### EXERCISE BRIEF
Repeat the records. Match each character exactly.

─── RECORDS PROVIDED ───

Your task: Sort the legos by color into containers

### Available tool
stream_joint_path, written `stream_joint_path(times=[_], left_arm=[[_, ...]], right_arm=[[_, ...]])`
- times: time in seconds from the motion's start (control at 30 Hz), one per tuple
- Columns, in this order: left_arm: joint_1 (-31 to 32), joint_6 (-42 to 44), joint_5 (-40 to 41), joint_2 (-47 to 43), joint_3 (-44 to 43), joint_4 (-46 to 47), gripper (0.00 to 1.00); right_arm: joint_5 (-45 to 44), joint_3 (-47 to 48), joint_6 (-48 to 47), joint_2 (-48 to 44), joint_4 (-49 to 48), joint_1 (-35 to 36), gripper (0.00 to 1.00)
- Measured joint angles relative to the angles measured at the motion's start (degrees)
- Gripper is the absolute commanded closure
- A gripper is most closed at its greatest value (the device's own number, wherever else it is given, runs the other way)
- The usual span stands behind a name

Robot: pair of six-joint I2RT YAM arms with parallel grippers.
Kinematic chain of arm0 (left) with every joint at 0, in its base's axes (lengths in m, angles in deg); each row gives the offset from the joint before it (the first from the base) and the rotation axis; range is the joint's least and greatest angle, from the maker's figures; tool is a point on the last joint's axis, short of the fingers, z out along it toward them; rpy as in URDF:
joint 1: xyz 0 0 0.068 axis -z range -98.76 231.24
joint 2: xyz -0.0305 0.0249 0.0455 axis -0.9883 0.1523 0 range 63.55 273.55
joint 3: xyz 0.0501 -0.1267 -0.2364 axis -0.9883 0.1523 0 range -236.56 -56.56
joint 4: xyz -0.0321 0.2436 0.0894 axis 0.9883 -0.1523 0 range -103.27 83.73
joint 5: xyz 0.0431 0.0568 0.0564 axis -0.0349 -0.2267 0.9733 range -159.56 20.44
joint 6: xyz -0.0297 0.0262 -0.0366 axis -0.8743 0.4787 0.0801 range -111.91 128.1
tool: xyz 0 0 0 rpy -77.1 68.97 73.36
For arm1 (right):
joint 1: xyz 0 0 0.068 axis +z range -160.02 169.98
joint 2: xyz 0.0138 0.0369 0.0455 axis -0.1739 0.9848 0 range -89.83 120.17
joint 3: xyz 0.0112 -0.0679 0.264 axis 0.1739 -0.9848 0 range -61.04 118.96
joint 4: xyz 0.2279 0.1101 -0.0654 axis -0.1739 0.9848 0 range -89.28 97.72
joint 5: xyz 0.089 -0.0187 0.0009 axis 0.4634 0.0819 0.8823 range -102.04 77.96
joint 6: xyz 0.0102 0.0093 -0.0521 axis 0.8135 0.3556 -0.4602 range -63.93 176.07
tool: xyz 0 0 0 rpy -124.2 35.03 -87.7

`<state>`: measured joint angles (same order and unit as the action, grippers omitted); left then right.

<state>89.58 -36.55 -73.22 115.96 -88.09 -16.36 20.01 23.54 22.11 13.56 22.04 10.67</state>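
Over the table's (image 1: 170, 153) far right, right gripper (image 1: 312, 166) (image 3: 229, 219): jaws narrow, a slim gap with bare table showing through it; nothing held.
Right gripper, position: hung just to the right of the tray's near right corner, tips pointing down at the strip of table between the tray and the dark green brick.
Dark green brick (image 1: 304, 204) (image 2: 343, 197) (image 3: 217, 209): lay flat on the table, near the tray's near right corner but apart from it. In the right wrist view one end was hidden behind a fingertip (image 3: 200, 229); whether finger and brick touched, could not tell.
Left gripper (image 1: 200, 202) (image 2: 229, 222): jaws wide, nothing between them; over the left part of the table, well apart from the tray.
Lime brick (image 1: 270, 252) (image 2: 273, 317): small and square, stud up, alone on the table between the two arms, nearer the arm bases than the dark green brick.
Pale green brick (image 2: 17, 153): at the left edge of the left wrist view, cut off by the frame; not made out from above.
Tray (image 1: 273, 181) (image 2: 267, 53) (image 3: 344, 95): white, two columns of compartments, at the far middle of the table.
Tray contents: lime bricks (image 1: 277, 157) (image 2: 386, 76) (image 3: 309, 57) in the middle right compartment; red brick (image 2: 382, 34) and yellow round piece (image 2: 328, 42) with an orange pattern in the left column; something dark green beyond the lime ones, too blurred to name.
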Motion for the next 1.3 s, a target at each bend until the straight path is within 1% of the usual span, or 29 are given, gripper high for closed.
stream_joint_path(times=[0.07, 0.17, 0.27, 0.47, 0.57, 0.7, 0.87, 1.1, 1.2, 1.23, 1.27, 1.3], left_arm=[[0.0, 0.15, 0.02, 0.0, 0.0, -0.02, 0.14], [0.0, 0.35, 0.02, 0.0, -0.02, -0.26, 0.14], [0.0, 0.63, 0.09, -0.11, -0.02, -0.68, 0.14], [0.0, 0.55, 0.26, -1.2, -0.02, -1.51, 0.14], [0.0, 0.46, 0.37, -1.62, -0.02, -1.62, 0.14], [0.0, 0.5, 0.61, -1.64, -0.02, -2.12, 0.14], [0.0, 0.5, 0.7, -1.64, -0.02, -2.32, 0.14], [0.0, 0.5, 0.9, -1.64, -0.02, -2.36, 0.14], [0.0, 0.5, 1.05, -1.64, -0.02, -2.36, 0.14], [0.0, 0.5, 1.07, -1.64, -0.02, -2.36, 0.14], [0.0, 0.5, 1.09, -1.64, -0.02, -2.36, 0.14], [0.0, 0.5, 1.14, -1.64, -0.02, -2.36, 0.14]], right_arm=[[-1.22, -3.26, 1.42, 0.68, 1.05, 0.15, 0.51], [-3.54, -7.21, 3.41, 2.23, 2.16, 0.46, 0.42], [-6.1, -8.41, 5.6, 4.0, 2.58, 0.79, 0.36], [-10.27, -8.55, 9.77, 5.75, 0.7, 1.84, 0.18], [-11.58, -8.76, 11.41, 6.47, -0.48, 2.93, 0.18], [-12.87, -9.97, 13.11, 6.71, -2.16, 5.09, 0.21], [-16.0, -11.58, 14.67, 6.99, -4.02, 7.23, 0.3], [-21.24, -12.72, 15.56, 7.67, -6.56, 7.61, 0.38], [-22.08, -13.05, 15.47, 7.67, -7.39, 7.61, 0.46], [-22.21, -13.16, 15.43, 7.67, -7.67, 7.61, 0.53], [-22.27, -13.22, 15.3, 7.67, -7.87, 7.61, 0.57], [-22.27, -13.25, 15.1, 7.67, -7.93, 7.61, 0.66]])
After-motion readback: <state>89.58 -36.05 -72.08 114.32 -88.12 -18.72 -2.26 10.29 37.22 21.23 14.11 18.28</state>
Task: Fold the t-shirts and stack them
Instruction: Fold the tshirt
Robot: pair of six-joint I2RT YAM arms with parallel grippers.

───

### EXERCISE SOLUTION
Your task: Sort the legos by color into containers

### Available tool
stream_joint_path, written `stream_joint_path(times=[_], left_arm=[[_, ...]], right_arm=[[_, ...]])`
- times: time in seconds from the motion's start (control at 30 Hz), one per tuple
- Columns, in this order: left_arm: joint_1 (-31 to 32), joint_6 (-42 to 44), joint_5 (-40 to 41), joint_2 (-47 to 43), joint_3 (-44 to 43), joint_4 (-46 to 47), gripper (0.00 to 1.00); right_arm: joint_5 (-45 to 44), joint_3 (-47 to 48), joint_6 (-48 to 47), joint_2 (-48 to 44), joint_4 (-49 to 48), joint_1 (-35 to 36), gripper (0.00 to 1.00)
- Measured joint angles relative to the angles measured at the motion's start (degrees)
- Gripper is the absolute commanded closure
- A gripper is most closed at its greatest value (the device's own number, wherever else it is given, runs the other way)
- The usual span stands behind a name

Robot: pair of six-joint I2RT YAM arms with parallel grippers.
Kinematic chain of arm0 (left) with every joint at 0, in its base's axes (lengths in m, angles in deg); each row gives the offset from the joint before it (the first from the base) and the rotation axis; range is the joint's least and greatest angle, from the maker's figures; tool is a point on the last joint's axis, short of the fingers, z out along it toward them; rpy as in URDF:
joint 1: xyz 0 0 0.068 axis -z range -98.76 231.24
joint 2: xyz -0.0305 0.0249 0.0455 axis -0.9883 0.1523 0 range 63.55 273.55
joint 3: xyz 0.0501 -0.1267 -0.2364 axis -0.9883 0.1523 0 range -236.56 -56.56
joint 4: xyz -0.0321 0.2436 0.0894 axis 0.9883 -0.1523 0 range -103.27 83.73
joint 5: xyz 0.0431 0.0568 0.0564 axis -0.0349 -0.2267 0.9733 range -159.56 20.44
joint 6: xyz -0.0297 0.0262 -0.0366 axis -0.8743 0.4787 0.0801 range -111.91 128.1
tool: xyz 0 0 0 rpy -77.1 68.97 73.36
For arm1 (right):
joint 1: xyz 0 0 0.068 axis +z range -160.02 169.98
joint 2: xyz 0.0138 0.0369 0.0455 axis -0.1739 0.9848 0 range -89.83 120.17
joint 3: xyz 0.0112 -0.0679 0.264 axis 0.1739 -0.9848 0 range -61.04 118.96
joint 4: xyz 0.2279 0.1101 -0.0654 axis -0.1739 0.9848 0 range -89.28 97.72
joint 5: xyz 0.089 -0.0187 0.0009 axis 0.4634 0.0819 0.8823 range -102.04 77.96
joint 6: xyz 0.0102 0.0093 -0.0521 axis 0.8135 0.3556 -0.4602 range -63.93 176.07
tool: xyz 0 0 0 rpy -124.2 35.03 -87.7

`<state>`: measured joint angles (same order and unit as the action, grippers omitted); left then right.

<state>89.58 -36.55 -73.22 115.96 -88.09 -16.36 20.01 23.54 22.11 13.56 22.04 10.67</state>
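Over the table's (image 1: 170, 153) far right, right gripper (image 1: 312, 166) (image 3: 229, 219): jaws narrow, a slim gap with bare table showing through it; nothing held.
Right gripper, position: hung just to the right of the tray's near right corner, tips pointing down at the strip of table between the tray and the dark green brick.
Dark green brick (image 1: 304, 204) (image 2: 343, 197) (image 3: 217, 209): lay flat on the table, near the tray's near right corner but apart from it. In the right wrist view one end was hidden behind a fingertip (image 3: 200, 229); whether finger and brick touched, could not tell.
Left gripper (image 1: 200, 202) (image 2: 229, 222): jaws wide, nothing between them; over the left part of the table, well apart from the tray.
Lime brick (image 1: 270, 252) (image 2: 273, 317): small and square, stud up, alone on the table between the two arms, nearer the arm bases than the dark green brick.
Pale green brick (image 2: 17, 153): at the left edge of the left wrist view, cut off by the frame; not made out from above.
Tray (image 1: 273, 181) (image 2: 267, 53) (image 3: 344, 95): white, two columns of compartments, at the far middle of the table.
Tray contents: lime bricks (image 1: 277, 157) (image 2: 386, 76) (image 3: 309, 57) in the middle right compartment; red brick (image 2: 382, 34) and yellow round piece (image 2: 328, 42) with an orange pattern in the left column; something dark green beyond the lime ones, too blurred to name.
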Motion for the next 1.3 s, a target at each bend until the straight path is within 1% of the usual span, or 29 are given, gripper high for closed.
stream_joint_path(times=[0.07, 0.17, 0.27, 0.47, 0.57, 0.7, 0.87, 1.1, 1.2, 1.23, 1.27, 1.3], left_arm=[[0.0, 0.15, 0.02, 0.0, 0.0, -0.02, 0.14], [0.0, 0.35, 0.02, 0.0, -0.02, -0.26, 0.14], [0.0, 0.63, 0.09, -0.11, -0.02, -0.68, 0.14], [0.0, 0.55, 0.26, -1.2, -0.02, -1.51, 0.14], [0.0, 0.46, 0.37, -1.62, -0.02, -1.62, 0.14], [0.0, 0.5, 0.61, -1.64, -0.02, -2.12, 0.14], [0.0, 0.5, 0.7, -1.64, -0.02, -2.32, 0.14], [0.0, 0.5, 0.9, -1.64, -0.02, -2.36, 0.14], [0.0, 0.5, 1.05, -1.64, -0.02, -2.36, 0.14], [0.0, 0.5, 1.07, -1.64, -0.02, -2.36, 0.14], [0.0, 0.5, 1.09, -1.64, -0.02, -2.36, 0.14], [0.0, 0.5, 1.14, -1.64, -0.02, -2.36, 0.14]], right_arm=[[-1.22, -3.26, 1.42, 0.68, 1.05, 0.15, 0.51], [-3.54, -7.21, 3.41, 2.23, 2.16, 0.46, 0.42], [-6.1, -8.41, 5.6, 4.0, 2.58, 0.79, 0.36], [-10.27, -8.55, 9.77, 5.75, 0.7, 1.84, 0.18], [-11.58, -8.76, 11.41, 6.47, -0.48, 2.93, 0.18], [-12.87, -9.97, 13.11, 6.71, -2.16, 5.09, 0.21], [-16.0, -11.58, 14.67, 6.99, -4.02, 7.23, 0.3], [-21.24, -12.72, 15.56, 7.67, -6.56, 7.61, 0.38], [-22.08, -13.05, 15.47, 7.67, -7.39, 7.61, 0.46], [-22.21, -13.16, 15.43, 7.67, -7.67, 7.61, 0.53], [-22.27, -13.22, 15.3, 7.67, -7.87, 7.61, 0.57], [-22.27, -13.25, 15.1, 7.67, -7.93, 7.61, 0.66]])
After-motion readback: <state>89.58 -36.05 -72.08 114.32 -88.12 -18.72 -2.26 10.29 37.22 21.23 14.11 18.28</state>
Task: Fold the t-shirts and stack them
Instruction: Fold the tshirt
Robot: pair of six-joint I2RT YAM arms with parallel grippers.

That completes the answer to this exercise.